Let’s kick things off by talking about Gryla.

The larger than life Gryla is originally mentioned in the 13th century compilation of Norse mythology, Prose Edda. As well as being enormous, she’s also described as being repulsive in appearance. In the earliest poems, we’re told that she lives in a small cottage, often begging for food from her human neighbors. But in later literature she appears to have been forced out of town and into a faraway cave in the lava fields of northern Iceland - perhaps due to her taste for human flesh.

There she lives with her husband— actually, her 3rd husband— her thirteen sons, and her cat. 

Gryla is first connected to Christmas in the 17th century. Around this time, she seems to have developed the ability to keep tabs on children who are naughty. As Christmas Day approaches, she comes down from the rugged wastes of the north to search the farms, villages, and towns for a tasty meal of misbehaving kid. When she finds one, she throws him in her giant sack, drags him back to her cave, and makes him into stew.

But this won’t sate her for long— she’s said to have an insatiable appetite.

Today, we hear less and less of Gryla coming to human settlements in search of food.
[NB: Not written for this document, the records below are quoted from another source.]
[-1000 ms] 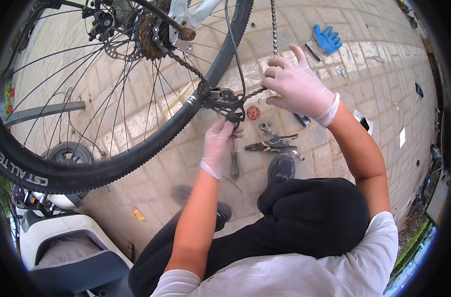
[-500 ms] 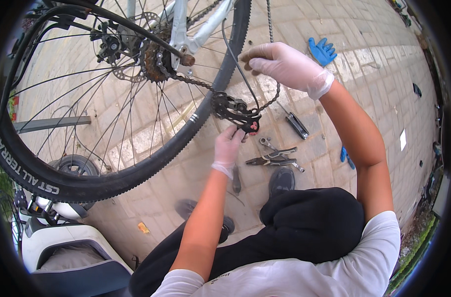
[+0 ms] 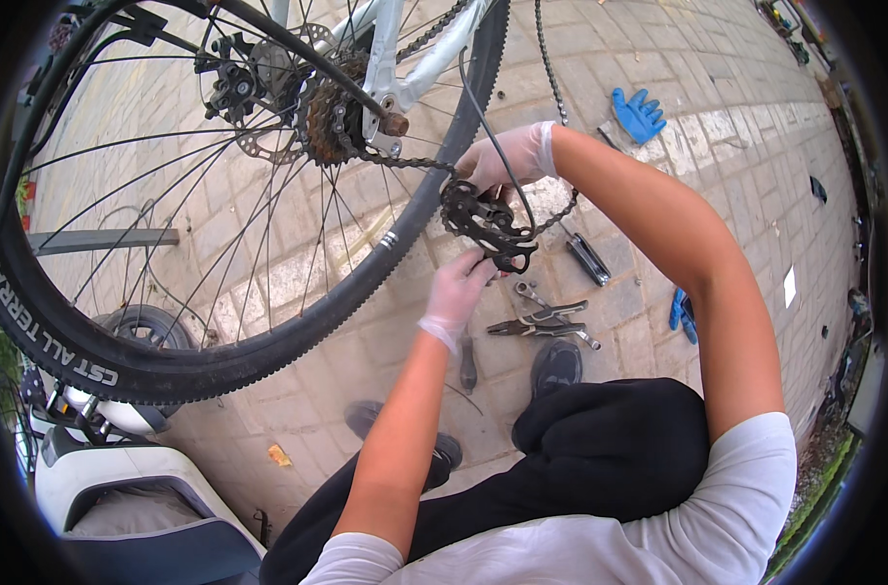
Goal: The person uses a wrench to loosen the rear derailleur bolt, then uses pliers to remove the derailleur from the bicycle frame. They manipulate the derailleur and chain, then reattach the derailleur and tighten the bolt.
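Observation:
A black rear derailleur hangs off the bicycle's rear wheel, with the chain running to it from the rusty cassette. My left hand, in a thin clear glove, pinches the lower end of the derailleur cage. Gloved the same way, my right hand reaches behind the cable and curls round the derailleur's upper part, close to the chain. Its fingertips are partly hidden by the derailleur. A slack length of chain loops down on the right side.
On the paving lie pliers, a ratchet wrench, a folding multi-tool and a dark-handled tool. Blue gloves rest farther right. The tyre curves across the left, above a white and grey scooter part.
My right hand has come down and left from the air onto the derailleur. The derailleur has shifted slightly right and down, with my left hand still gripping its lower end.

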Action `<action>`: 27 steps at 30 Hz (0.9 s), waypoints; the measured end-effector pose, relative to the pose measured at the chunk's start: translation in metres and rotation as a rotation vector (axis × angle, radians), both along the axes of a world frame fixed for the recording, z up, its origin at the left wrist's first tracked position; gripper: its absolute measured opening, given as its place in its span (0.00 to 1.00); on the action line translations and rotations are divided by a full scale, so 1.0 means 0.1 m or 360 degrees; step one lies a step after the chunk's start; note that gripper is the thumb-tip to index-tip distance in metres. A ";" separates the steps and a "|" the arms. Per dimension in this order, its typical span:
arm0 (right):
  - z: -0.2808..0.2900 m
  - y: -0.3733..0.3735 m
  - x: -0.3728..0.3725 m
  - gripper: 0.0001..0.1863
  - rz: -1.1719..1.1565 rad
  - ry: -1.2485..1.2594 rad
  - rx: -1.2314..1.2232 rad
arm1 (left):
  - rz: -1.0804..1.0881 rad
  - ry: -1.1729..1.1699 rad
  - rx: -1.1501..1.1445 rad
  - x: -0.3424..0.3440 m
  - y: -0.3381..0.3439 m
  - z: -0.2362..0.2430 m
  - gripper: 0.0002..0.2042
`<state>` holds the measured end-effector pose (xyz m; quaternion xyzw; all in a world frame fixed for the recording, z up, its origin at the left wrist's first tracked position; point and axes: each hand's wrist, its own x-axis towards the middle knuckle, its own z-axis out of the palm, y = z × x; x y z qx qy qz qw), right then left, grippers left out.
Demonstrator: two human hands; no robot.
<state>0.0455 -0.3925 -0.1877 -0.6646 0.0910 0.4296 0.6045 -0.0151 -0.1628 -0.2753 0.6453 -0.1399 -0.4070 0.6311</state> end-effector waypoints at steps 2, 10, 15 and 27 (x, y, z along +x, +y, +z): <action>0.03 -0.03 0.00 0.19 -0.0018 -0.0079 -0.0109 | 0.0026 0.0089 -0.0025 0.02 -0.05 -0.05 0.10; 0.25 -0.20 0.09 0.25 0.0000 -0.0333 -0.0669 | 0.0470 0.0401 -0.0032 0.00 -0.09 -0.10 0.19; 0.28 -0.19 0.09 0.18 0.0022 -0.0353 -0.0444 | 0.0725 0.0097 -0.0171 0.08 -0.02 0.30 0.20; 0.19 0.21 -0.13 0.23 0.0567 0.0128 -0.0202 | 0.0758 0.0310 -0.0306 0.31 0.09 0.65 0.23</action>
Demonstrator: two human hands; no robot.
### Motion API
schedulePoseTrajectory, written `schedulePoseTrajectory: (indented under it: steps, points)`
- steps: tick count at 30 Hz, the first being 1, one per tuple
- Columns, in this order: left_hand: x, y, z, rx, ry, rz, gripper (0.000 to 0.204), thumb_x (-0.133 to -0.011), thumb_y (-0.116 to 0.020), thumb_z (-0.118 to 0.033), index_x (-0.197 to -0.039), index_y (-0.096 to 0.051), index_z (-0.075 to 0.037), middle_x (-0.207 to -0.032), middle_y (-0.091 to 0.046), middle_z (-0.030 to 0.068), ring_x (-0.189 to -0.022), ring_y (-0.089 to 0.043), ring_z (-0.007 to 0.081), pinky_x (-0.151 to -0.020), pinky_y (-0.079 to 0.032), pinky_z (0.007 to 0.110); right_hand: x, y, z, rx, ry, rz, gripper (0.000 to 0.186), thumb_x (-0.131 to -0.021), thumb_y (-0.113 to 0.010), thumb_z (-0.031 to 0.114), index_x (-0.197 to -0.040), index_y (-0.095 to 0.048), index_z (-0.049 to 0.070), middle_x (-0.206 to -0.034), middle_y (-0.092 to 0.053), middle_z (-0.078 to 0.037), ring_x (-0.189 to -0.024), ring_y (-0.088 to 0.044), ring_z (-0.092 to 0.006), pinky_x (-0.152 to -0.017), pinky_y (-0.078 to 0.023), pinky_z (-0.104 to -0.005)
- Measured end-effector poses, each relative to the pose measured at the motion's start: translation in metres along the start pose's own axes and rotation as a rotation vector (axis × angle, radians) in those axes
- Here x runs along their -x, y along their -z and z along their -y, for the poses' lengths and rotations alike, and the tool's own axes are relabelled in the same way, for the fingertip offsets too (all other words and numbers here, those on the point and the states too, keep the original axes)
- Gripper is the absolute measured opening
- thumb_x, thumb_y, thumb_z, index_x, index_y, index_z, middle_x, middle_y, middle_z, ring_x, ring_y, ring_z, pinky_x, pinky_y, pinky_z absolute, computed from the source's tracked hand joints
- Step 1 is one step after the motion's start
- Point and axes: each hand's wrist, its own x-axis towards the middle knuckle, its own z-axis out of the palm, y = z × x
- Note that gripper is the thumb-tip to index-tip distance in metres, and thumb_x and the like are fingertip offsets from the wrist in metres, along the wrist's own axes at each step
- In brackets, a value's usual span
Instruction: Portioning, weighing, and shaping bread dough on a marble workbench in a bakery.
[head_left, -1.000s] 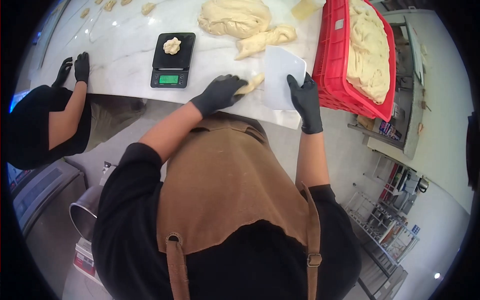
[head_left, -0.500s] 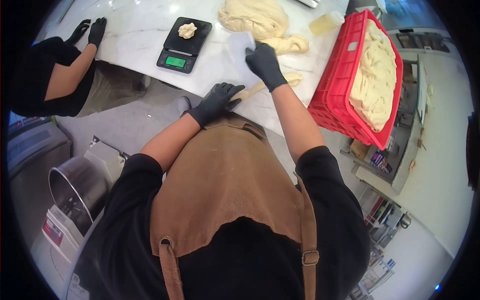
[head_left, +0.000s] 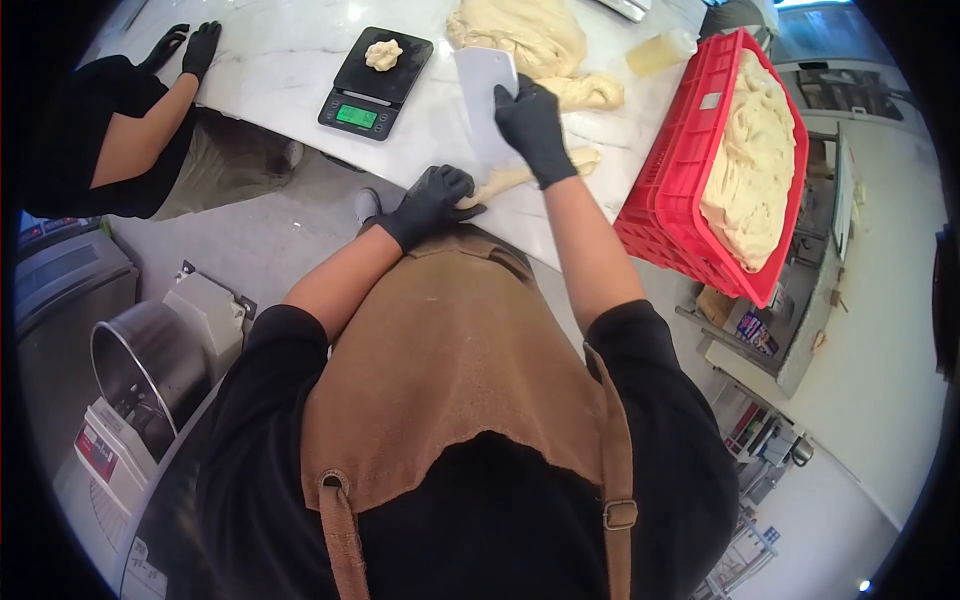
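Both my hands wear black gloves. In my right hand point(head_left: 532, 122) is a white dough scraper point(head_left: 488, 98), its flat blade pointing away and to the left above the marble table. My left hand point(head_left: 436, 203) is closed around the near end of a strip of dough point(head_left: 515, 178) at the table's front edge. That strip runs to the right, passing below my right wrist. Beyond the scraper lies a large mound of dough point(head_left: 520, 35), with a thick tongue of dough point(head_left: 588, 93) at its near right side.
A black digital scale point(head_left: 362, 95) bears a small dough piece point(head_left: 383, 55). To the right are a red crate point(head_left: 668, 150) full of dough and a bottle of yellowish liquid point(head_left: 660, 53). Another person's gloved hand point(head_left: 201, 50) rests on the table at left. A steel mixing bowl point(head_left: 150, 365) stands lower left.
The scraper's blade has come up more upright in my right hand. My left fingers have curled in more around the dough strip's end. The whole view has shifted slightly.
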Motion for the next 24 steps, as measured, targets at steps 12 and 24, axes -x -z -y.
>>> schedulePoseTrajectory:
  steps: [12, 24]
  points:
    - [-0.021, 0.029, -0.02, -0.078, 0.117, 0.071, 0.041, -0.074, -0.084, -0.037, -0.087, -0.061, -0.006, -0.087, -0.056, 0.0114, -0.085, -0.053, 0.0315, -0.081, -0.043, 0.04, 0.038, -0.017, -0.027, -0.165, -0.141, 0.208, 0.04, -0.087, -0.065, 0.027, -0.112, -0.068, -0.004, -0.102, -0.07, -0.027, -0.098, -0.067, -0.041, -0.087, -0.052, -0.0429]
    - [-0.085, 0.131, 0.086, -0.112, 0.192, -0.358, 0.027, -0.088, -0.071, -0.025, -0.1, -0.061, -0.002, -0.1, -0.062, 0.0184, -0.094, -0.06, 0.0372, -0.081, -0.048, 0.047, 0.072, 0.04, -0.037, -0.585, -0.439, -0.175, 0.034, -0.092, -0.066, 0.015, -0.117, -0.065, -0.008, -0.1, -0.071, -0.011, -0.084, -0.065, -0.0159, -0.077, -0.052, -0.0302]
Instead, as we shall hear, it is the other members of her family who lurk around the cozy homes of Icelanders at Yuletide.

Today’s story comes from our very own Niall Cooper, host of our sister show, Assassination’s Podcast.

It’s called: “Gryla & the Naughty Children.”

As always, please keep in mind that our stories are often more Brothers Grimm than Mother Goose; they may not be appropriate for little ears. 

Now, let’s meet Gryla and her strange family.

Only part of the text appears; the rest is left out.